Examinar outra flecha na aljava de guerra americana, a das sanções, pode lançar alguma luz sobre as coisas. As sanções contra Cuba, Irã, Venezuela e outros países que rejeitam a dominação estadunidense são atos de guerra, ainda que a superioridade do controle militar e financeiro estadunidense impeça qualquer contra-ataque. Até os comentaristas mais honestos da grande imprensa dizem o que a esquerda já sabe: que essas sanções são dirigidas contra as populações desses países, que carregam o peso do sofrimento que causam.

Os imperialistas esperam que, atacando duramente essas populações, eles se voltem contra seus governos e estabeleçam regimes favoráveis ​​aos Estados Unidos. O que mais eles poderiam querer! Além disso, os EUA querem que essas populações sofram por se atrever a se levantar contra Washington, o que aos seus olhos é um crime capital que merece punição severa.
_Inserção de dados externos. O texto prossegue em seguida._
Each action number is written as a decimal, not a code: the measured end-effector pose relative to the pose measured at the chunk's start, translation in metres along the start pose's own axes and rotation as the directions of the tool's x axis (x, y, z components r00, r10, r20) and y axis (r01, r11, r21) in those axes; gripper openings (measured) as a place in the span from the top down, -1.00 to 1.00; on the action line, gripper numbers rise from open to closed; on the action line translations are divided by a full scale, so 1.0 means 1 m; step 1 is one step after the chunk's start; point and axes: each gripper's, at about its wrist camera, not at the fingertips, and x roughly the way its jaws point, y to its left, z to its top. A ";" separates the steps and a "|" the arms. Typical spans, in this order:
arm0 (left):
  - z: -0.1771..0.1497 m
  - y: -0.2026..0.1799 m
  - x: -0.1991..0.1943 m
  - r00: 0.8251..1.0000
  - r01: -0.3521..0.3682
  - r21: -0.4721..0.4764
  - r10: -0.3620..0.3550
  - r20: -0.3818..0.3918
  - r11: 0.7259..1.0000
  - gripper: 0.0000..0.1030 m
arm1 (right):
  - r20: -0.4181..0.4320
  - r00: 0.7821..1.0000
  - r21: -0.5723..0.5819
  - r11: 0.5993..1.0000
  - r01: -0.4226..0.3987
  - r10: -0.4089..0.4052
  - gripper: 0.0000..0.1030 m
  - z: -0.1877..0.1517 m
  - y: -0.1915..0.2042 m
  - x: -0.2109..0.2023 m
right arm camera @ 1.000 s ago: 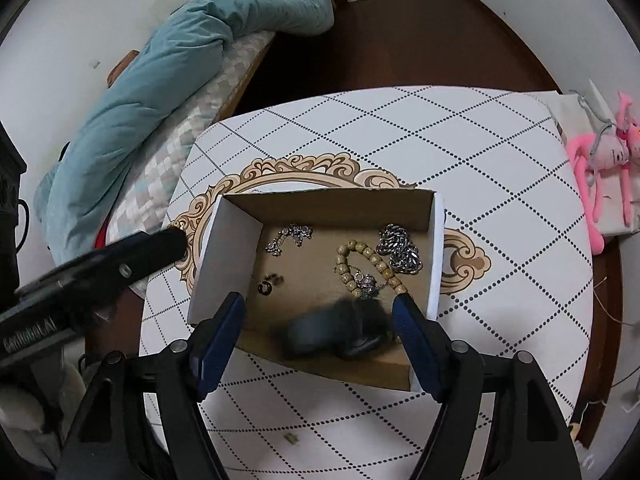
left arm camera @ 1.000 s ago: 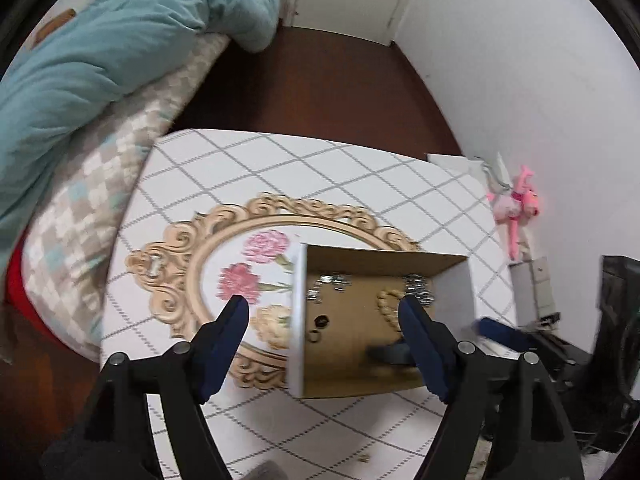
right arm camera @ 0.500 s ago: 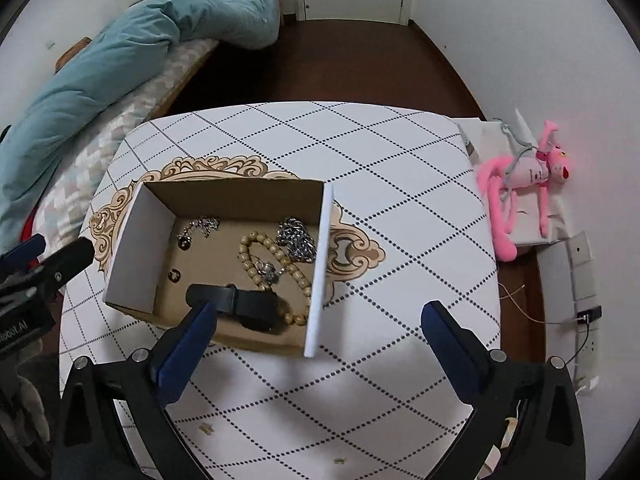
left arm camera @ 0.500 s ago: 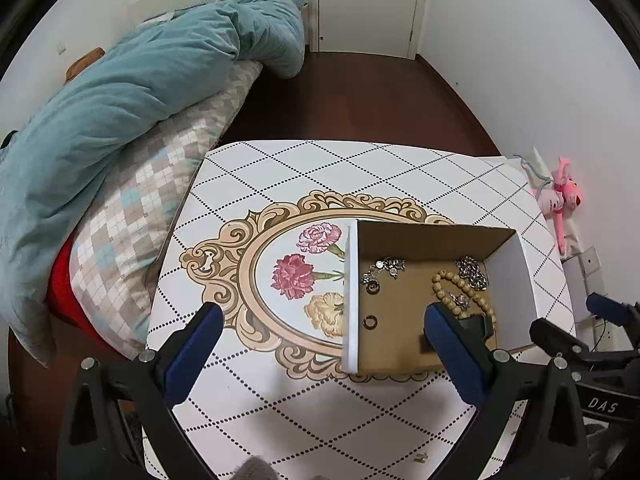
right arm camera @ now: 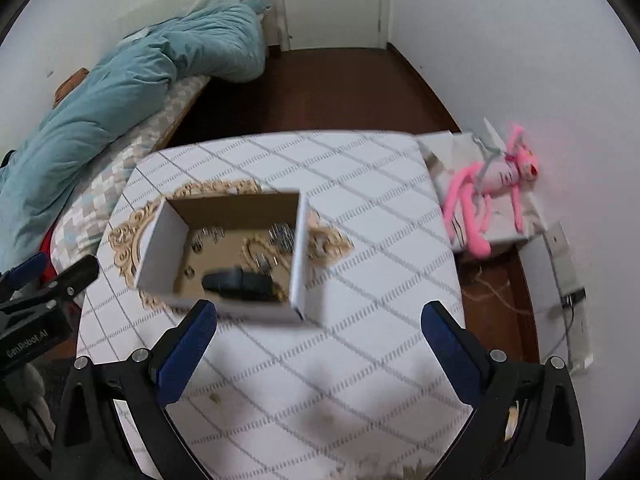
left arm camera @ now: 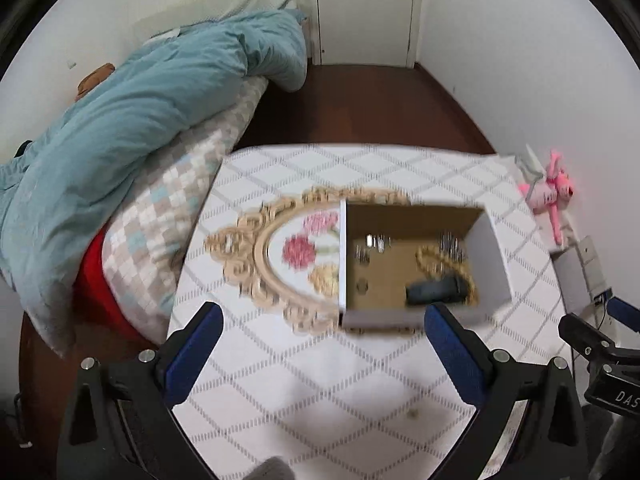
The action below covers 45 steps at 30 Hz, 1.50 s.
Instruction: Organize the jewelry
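An open cardboard box (left arm camera: 492,248) sits on the white diamond-patterned table (left arm camera: 320,380); it also shows in the right wrist view (right arm camera: 164,248). Inside lie a beaded bracelet (left arm camera: 430,258), silver chain pieces (left arm camera: 452,246), small rings (left arm camera: 362,286) and a dark object (left arm camera: 434,291) at the near side (right arm camera: 236,282). My left gripper (left arm camera: 318,344) is open and empty, held above the table in front of the box. My right gripper (right arm camera: 316,344) is open and empty, in front of and right of the box. Both views are motion-blurred.
A bed with a teal duvet (left arm camera: 132,128) and checked cover (left arm camera: 160,240) borders the table's left side. A pink plush toy (right arm camera: 492,196) lies on a white stand by the right wall. A door (left arm camera: 364,12) is at the back. Dark wooden floor (left arm camera: 360,104) lies beyond the table.
Both grippers have pulled back and up from the box, so it looks smaller and farther. The dark object now rests inside the box. Both grippers stand wider open than one second ago.
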 end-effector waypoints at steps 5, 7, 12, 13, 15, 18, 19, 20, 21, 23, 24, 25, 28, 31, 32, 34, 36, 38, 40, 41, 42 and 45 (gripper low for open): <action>-0.042 -0.015 0.014 0.998 -0.012 0.027 0.013 -0.056 1.000 -0.99 | -0.080 0.997 0.071 0.997 0.011 -0.005 -0.98 -0.054 -0.024 0.025; -0.061 -0.018 0.025 0.995 -0.019 0.027 0.021 -0.094 0.999 -0.99 | -0.118 0.993 0.098 0.995 0.003 0.009 -0.76 -0.075 -0.031 0.041; -0.094 -0.023 0.048 0.986 -0.026 0.018 0.029 -0.161 0.999 -0.99 | -0.146 0.988 0.157 0.987 -0.035 0.058 -0.43 -0.108 -0.041 0.069; -0.099 -0.024 0.052 0.985 -0.026 0.015 0.028 -0.172 1.000 -0.99 | -0.140 0.988 0.161 0.986 -0.040 0.063 -0.38 -0.111 -0.042 0.071; -0.105 -0.025 0.058 0.982 -0.030 0.011 0.032 -0.186 0.999 -0.99 | -0.127 0.990 0.160 0.986 -0.047 0.068 -0.29 -0.115 -0.040 0.075; -0.111 -0.028 0.066 0.977 -0.036 0.016 0.039 -0.209 0.999 -0.99 | -0.104 0.992 0.141 0.988 -0.056 0.071 -0.09 -0.115 -0.034 0.077; -0.112 -0.028 0.068 0.976 -0.037 0.019 0.040 -0.215 0.999 -0.99 | -0.101 0.992 0.134 0.989 -0.062 0.076 0.00 -0.114 -0.030 0.078; -0.113 -0.029 0.070 0.975 -0.037 0.021 0.040 -0.216 0.999 -0.99 | -0.094 0.993 0.122 0.991 -0.057 0.069 0.01 -0.115 -0.027 0.078; -0.114 -0.030 0.071 0.975 -0.038 0.026 0.043 -0.217 0.999 -0.99 | -0.090 0.994 0.109 0.992 -0.059 0.069 0.12 -0.115 -0.023 0.079; -0.114 -0.032 0.072 0.975 -0.038 0.033 0.045 -0.218 0.999 -0.99 | -0.085 0.996 0.076 0.997 -0.034 0.040 0.33 -0.114 -0.017 0.079; -0.115 -0.034 0.073 0.975 -0.037 0.037 0.044 -0.219 0.999 -0.99 | -0.081 0.996 0.054 0.998 -0.018 0.022 0.48 -0.116 -0.013 0.079; -0.116 -0.035 0.073 0.975 -0.035 0.040 0.043 -0.219 0.999 -0.99 | -0.079 0.997 0.045 0.999 -0.014 0.017 0.68 -0.117 -0.011 0.078; -0.118 -0.040 0.074 0.975 -0.023 0.045 0.032 -0.220 0.999 -0.99 | -0.072 0.997 0.029 0.999 -0.015 0.017 0.83 -0.120 -0.007 0.077; -0.119 -0.047 0.073 0.977 -0.004 0.050 0.015 -0.213 0.999 -0.99 | -0.067 0.997 0.050 0.998 -0.029 0.032 0.83 -0.121 -0.011 0.076; -0.119 -0.051 0.072 0.978 0.009 0.052 0.002 -0.210 0.999 -0.98 | -0.068 0.997 0.061 0.998 -0.035 0.039 0.83 -0.121 -0.013 0.075; -0.119 -0.056 0.071 0.980 0.026 0.064 -0.012 -0.199 0.998 -0.98 | -0.064 0.997 0.078 0.996 -0.041 0.046 0.83 -0.121 -0.017 0.075; -0.118 -0.063 0.070 0.982 0.037 0.081 -0.021 -0.189 0.996 -0.85 | -0.061 0.997 0.094 0.995 -0.044 0.050 0.83 -0.121 -0.021 0.074; -0.119 -0.070 0.069 0.982 0.049 0.099 -0.030 -0.185 0.994 -0.64 | -0.058 0.997 0.111 0.993 -0.050 0.057 0.83 -0.119 -0.025 0.072; -0.120 -0.078 0.069 0.983 0.057 0.119 -0.035 -0.181 0.991 -0.51 | -0.054 0.997 0.122 0.991 -0.051 0.058 0.83 -0.119 -0.027 0.071; -0.119 -0.079 0.069 0.984 0.059 0.124 -0.037 -0.173 0.991 -0.41 | -0.053 0.997 0.126 0.991 -0.052 0.059 0.83 -0.118 -0.029 0.070; -0.118 -0.082 0.068 0.985 0.062 0.134 -0.039 -0.167 0.989 -0.31 | -0.052 0.997 0.130 0.990 -0.053 0.060 0.83 -0.118 -0.030 0.070; -0.117 -0.089 0.065 0.986 0.082 0.158 -0.058 -0.154 0.984 0.27 | -0.051 0.997 0.140 0.989 -0.056 0.063 0.83 -0.118 -0.033 0.069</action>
Os EUA agora estão mirando o povo do Afeganistão por derrotar seu exército e governo fantoche na guerra. É claro que durante a ocupação dos EUA, a economia, também nas cidades, passou a depender de financiamento dos EUA e, em menor grau, de outros países ricos, para se manter à tona. Com a "perda" do país, os EUA congelaram toda essa ajuda. O resultado é uma grave crise econômica, incluindo a morte de muitas pessoas por fome. As meninas e os meninos não são salvos. Mães desnutridas param de produzir leite. Agências internacionais de direitos humanos dizem que cerca de cinco milhões de crianças com menos de cinco anos podem morrer de fome nas próximas semanas.

O relatório de Azmat Kahn mostra que o preço pago pela população civil afegã pela guerra aérea dos EUA é igual às sanções: uma tentativa de subjugar a população com bombas, uma tentativa em que eles foram atingidos pela coronha O ISIS era conhecido por atacar violentamente outros muçulmanos e a minoria religiosa Azadi no Curdistão. Combatentes curdos sírios lutaram contra o EI no terreno. O ISIS tentou especialmente eliminar a população xiita. Foram as milícias do Irã e do Iraque que enfrentaram o EI em solo iraquiano. Mas, como Kahn apontou, os EUA bombardearam não apenas as tropas do EI, mas também a população civil em áreas controladas pelo EI, uma população civil que não apoiava as crenças religiosas peculiares do EI.